* _Directions for this task_:
Each word in the data below should be copied exactly; the images should not.

* _Record excerpts_:
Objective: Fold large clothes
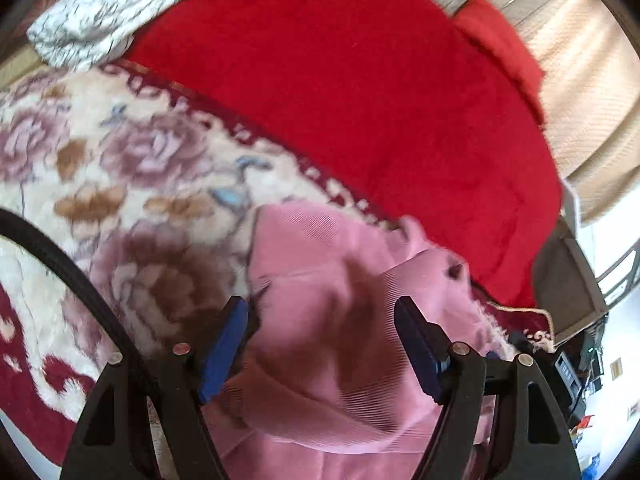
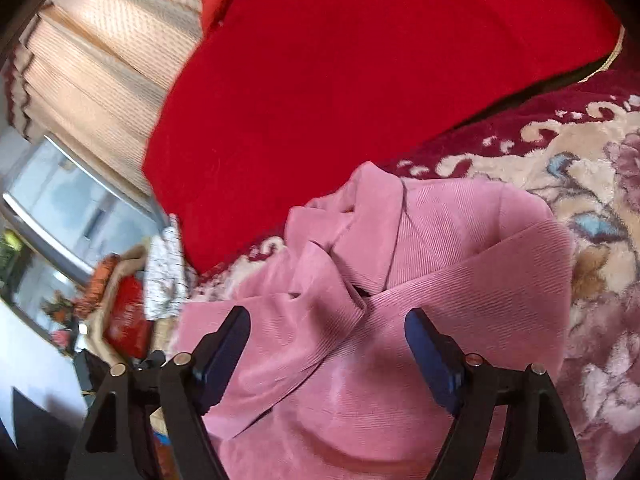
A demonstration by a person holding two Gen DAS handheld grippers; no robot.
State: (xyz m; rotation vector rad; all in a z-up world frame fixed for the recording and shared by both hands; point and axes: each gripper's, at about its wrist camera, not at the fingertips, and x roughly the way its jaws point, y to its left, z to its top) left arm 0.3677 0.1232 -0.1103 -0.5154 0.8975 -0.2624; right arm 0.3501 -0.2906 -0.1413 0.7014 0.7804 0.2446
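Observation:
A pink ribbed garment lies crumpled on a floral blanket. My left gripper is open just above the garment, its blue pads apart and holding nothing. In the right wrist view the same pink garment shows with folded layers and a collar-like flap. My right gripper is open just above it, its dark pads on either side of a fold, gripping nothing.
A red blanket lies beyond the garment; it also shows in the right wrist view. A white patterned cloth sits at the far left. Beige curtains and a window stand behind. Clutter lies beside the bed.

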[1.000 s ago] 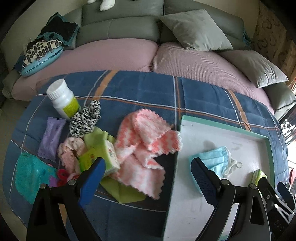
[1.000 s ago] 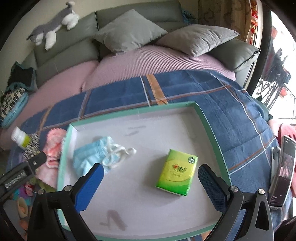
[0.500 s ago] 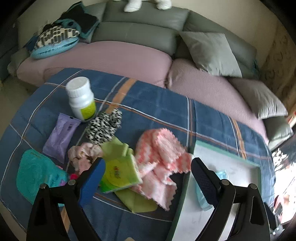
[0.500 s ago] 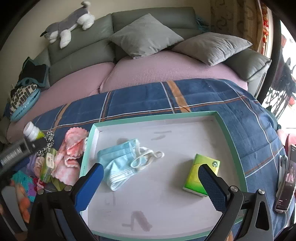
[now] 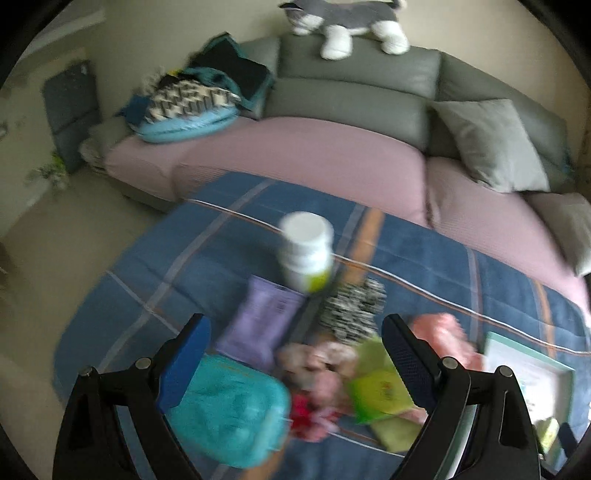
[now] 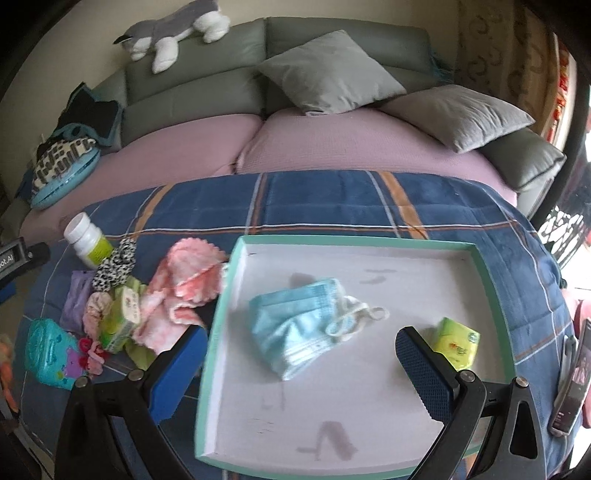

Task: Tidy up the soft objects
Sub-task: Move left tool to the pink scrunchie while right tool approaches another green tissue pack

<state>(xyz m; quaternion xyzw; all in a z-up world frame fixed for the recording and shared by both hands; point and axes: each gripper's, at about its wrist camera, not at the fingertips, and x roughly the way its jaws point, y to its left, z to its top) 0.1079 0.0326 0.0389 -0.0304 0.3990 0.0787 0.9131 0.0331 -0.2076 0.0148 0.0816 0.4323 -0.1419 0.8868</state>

* _Task result_:
Objective: Fold large clothes
A demonstration by a person holding two Gen DAS handheld grippers; no robot.
State: (xyz m; rotation vector rad; all in a z-up world frame fixed for the recording and shared by both hands; point and axes: each gripper's, at about its wrist camera, not at the fingertips, and x roughly the way its jaws point, y to its left, z to its top) left arm 0.3677 0.1232 -0.1103 -0.5154 0.8975 -0.2624; right arm 0.3501 -0.2906 -0.1413 0.7014 0.7804 0.2446
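Observation:
A pink ribbed garment lies crumpled on a floral blanket. My left gripper is open just above the garment, its blue pads apart and holding nothing. In the right wrist view the same pink garment shows with folded layers and a collar-like flap. My right gripper is open just above it, its dark pads on either side of a fold, gripping nothing.
A red blanket lies beyond the garment; it also shows in the right wrist view. A white patterned cloth sits at the far left. Beige curtains and a window stand behind. Clutter lies beside the bed.
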
[1.000 s ago] 
[1.000 s ago] 
[0.500 s ago] 
[0.500 s ago] 
[now] 
[now] 

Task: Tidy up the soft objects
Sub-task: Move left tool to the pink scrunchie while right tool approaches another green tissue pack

<state>(xyz m; quaternion xyzw; all in a z-up world frame fixed for the recording and shared by both hands; point and axes: each gripper's, at about its wrist camera, not at the fingertips, and x roughly the way its jaws point, y to its left, z to its top) 0.1079 0.0326 0.0389 -0.0304 0.3990 0.0787 0.9131 0.0331 -0.2076 0.0148 0.0816 0.4323 -0.1419 0.8868</state>

This finishes the exercise.